KhawlahB avatar Dec 09 '23 00:12 KhawlahB

just set the captions to empty string

all duplicates about "dropping prompts" https://github.com/lllyasviel/ControlNet/issues/93 https://github.com/lllyasviel/ControlNet/issues/160 https://github.com/lllyasviel/ControlNet/issues/246 https://github.com/lllyasviel/ControlNet/issues/422 https://github.com/lllyasviel/ControlNet/issues/506

geroldmeisinger avatar Dec 09 '23 07:12 geroldmeisinger

just set the captions to empty string

all duplicates about "dropping prompts" #93 #160 #246 #422 #506

I already had this idea in my mind (using empty string) but it is not look good, that's why i am asking if there is a direct script for promptless image2image generation using ControlNet... so, i can do promptless training directly

@geroldmeisinger

KhawlahB avatar Dec 10 '23 00:12 KhawlahB

you don't want to drop all prompts but just a certain percentage otherwise the CN becomes meaningless. something like rand() > 0.5 ? "" : caption . but to give a better answer we would need more details. what is the concept of your CN? how does it perform without prompt dropping?

geroldmeisinger avatar Dec 10 '23 08:12 geroldmeisinger

you don't want to drop all prompts but just a certain percentage otherwise the CN becomes meaningless. something like rand() > 0.5 ? "" : caption . but to give a better answer we would need more details. what is the concept of your CN? how does it perform without prompt dropping?

The concept for my ControlNet is image-to-image translation, i want to feed the model an image from domain A and i want it to generate its corresponding image in domain B...

so, i do not need the prompt. I have tried to use empty string and meaningless words but i got generated image with random textures! it mixed things...

Can you please clarify how to drop the prompts? @geroldmeisinger

KhawlahB avatar Dec 11 '23 03:12 KhawlahB

can post some images please. the problem is unlikely due to the prompts. prompts dropping can just subtly increase the quality but not solve a broken concept.

geroldmeisinger avatar Dec 11 '23 10:12 geroldmeisinger

it is similar to this...

Screenshot 2023-12-13 011044

it is image-to-image translation. So, no need for prompt. The input and output are images and the condition will be an image as well to control the generation.

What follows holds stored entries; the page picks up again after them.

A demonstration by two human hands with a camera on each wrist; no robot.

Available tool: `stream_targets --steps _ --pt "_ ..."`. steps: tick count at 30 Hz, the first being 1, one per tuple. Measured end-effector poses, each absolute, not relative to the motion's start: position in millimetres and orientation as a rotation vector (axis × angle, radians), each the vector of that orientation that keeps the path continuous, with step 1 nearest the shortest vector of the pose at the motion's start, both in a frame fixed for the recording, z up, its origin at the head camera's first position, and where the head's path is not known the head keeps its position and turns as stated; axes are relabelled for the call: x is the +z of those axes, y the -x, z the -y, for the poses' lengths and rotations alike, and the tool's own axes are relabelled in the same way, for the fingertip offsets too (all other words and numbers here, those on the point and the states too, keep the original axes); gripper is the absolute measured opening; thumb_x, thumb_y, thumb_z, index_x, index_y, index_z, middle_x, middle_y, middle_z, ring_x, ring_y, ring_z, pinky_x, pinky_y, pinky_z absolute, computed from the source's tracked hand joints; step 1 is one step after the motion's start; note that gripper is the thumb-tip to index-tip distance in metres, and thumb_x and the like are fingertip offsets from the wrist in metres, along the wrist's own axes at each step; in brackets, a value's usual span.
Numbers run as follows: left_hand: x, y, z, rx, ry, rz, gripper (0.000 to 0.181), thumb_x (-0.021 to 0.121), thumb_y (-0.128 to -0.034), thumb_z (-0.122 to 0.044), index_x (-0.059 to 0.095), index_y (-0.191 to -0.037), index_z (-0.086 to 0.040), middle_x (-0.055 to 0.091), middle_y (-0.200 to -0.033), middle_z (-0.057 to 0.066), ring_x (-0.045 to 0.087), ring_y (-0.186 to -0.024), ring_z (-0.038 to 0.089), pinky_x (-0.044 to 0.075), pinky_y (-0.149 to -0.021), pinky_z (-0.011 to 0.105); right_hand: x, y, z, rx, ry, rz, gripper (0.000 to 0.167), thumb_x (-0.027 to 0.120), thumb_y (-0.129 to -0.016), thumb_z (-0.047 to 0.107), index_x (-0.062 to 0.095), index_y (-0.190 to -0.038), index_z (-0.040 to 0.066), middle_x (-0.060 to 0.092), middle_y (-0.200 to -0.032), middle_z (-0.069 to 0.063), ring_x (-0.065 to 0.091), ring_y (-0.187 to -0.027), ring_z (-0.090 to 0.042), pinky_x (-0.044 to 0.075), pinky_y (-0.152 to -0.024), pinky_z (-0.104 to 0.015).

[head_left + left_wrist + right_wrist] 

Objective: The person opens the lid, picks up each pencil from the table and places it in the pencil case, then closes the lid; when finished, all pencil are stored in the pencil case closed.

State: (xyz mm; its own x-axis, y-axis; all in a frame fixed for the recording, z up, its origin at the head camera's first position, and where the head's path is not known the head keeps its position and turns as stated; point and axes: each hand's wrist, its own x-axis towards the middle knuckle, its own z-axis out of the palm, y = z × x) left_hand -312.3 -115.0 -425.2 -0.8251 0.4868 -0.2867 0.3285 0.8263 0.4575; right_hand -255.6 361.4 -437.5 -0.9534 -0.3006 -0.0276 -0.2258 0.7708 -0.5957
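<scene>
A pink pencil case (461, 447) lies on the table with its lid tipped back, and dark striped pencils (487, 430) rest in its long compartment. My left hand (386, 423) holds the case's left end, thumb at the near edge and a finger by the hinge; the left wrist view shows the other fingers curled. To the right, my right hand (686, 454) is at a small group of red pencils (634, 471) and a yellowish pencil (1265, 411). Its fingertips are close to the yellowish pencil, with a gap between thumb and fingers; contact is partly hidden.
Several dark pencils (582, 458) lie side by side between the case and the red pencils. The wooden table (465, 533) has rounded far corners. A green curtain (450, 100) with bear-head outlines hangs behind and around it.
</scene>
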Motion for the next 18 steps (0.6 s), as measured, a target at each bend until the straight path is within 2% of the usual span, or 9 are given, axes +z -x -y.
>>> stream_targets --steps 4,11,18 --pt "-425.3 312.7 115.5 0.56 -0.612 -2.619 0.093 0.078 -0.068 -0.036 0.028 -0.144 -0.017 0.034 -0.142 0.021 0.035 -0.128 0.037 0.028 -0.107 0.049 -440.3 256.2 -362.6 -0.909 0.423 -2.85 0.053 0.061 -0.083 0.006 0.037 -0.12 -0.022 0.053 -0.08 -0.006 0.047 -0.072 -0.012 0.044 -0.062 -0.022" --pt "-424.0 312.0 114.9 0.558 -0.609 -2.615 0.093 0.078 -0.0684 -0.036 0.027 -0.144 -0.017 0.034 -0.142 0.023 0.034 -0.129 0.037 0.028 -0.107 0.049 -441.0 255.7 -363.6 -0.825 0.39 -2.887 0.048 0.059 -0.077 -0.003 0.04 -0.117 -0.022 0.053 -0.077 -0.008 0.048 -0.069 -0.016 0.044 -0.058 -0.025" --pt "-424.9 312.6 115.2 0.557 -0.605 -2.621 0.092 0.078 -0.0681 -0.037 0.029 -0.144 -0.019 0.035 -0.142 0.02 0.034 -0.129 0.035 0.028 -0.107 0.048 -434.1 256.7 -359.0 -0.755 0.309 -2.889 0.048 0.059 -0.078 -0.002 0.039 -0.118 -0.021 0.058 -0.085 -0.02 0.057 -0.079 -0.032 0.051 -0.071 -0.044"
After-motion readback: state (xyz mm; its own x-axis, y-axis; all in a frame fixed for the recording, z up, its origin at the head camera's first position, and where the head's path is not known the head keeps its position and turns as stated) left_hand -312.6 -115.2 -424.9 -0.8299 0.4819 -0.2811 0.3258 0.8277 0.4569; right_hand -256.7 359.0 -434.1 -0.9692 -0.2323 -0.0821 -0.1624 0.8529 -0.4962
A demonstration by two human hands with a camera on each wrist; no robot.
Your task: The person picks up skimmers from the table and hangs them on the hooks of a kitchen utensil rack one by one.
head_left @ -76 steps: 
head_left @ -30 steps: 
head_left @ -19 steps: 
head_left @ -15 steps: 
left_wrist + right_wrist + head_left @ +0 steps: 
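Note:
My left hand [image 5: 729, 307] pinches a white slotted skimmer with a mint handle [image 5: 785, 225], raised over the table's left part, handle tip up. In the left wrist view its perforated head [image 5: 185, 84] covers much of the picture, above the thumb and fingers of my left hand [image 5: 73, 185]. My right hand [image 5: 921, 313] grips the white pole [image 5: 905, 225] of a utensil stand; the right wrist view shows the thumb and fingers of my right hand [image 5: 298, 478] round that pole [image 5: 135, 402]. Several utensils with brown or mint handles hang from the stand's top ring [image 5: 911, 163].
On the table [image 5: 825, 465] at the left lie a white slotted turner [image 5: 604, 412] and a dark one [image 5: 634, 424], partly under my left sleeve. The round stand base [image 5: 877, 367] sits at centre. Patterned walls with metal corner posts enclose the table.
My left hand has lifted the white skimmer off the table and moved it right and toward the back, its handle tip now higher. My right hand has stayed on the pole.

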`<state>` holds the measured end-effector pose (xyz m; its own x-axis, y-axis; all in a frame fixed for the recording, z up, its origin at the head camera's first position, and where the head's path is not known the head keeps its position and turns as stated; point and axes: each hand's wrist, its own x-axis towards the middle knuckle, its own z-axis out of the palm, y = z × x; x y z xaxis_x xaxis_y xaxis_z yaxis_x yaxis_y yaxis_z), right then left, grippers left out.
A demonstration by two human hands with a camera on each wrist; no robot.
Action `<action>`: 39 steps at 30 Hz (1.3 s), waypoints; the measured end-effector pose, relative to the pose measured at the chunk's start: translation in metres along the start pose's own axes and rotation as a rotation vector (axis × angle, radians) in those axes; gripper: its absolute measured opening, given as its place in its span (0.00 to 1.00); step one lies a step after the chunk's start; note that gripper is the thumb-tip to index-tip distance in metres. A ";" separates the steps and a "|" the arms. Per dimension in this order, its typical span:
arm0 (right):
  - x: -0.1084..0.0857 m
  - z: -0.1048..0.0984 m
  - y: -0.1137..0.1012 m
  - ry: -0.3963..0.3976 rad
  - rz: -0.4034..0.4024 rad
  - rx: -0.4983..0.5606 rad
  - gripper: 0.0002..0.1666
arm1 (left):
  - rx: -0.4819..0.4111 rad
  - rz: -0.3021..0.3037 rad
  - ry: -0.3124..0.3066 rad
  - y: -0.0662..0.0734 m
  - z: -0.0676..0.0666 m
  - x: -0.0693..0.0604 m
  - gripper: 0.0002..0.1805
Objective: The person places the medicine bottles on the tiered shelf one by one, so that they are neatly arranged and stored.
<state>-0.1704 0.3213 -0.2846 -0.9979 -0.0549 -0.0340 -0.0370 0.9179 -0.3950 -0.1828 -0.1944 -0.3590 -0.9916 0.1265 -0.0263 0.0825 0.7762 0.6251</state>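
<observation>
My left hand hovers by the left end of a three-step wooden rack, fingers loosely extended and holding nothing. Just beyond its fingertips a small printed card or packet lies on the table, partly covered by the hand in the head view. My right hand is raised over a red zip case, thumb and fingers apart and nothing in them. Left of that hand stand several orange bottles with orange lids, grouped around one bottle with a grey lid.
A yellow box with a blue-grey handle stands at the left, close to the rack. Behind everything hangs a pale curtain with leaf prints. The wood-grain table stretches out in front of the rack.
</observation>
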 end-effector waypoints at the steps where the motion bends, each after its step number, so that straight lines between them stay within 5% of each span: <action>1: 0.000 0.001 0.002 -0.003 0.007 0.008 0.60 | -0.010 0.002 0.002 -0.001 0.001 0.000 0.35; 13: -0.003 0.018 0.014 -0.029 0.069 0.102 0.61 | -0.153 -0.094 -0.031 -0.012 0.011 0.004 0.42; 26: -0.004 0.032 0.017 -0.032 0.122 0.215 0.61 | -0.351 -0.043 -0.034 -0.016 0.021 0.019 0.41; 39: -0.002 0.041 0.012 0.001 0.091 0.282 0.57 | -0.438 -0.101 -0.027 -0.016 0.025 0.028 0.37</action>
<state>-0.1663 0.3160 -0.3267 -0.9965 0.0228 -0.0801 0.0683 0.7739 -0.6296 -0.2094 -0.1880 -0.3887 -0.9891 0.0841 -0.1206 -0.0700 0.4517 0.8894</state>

Does the prompt dropping gonna help me in my idea? @geroldmeisinger

KhawlahB avatar Dec 12 '23 22:12 KhawlahB

  1. if you want to train multiple concepts in your CN you need a lot more data (your image shows segments, greyscale2color, lines to image all in one etc.)
  2. imagine a line drawing of circle. what is it supposed to generate from that without a prompt? a ball, an orange, a planet, a tire etc. unless you stay in the same domain (like images of street scenes) you have to guide it somehow. but for this you need to provide more details.

geroldmeisinger avatar Dec 12 '23 22:12 geroldmeisinger

  1. it is one concept only... i showed you different concepts just to clarify my point ( i do not need prompt)... to be more specific... my idea is similar to this one aerial to map. The input will be the aerial image and its corresponding map -> in the training.. In inference the input will be the aerial image the generated image should be a map for this aerial image...
Screenshot 2023-12-13 011044

So, the guidance will be conditional image

  1. what will happen if i dropped 100% of captions?

I hope it is clear now..

@geroldmeisinger

KhawlahB avatar Dec 12 '23 22:12 KhawlahB

what will happen if i dropped 100% of captions?

I don't know, I never tried myself. Although it feels strange to not use any prompt at all on a diffusion model which requires prompts. You could also try to use the same prompt for all "an aerial photograph". Maybe it's better to create your own promptlesss diffusion model just for aerial photographs. Another thing you could look into is sd_unlocked=true.

geroldmeisinger avatar Dec 13 '23 08:12 geroldmeisinger

I will give it a try. But what does (sd_unlocked=true) mean? how does it gonna help me in promptless training? clarify it please.

@geroldmeisinger

KhawlahB avatar Dec 14 '23 00:12 KhawlahB

as far as I understand it trains "deeper" into Stable Diffusion which could be helpful here if you're working in the same domain

geroldmeisinger avatar Dec 14 '23 10:12 geroldmeisinger

@KhawlahB I am trying similar things, how about your results? Relly looking forward to your response:)

remember00000 avatar Apr 05 '24 05:04 remember00000

@KhawlahB I am trying similar things, how about your results? Relly looking forward to your response:) while compute attention in the unet, the prompt embedding will be the key and value, so u can imagine what happened if key and value are always the same..

CuddleSabe avatar May 11 '24 02:05 CuddleSabe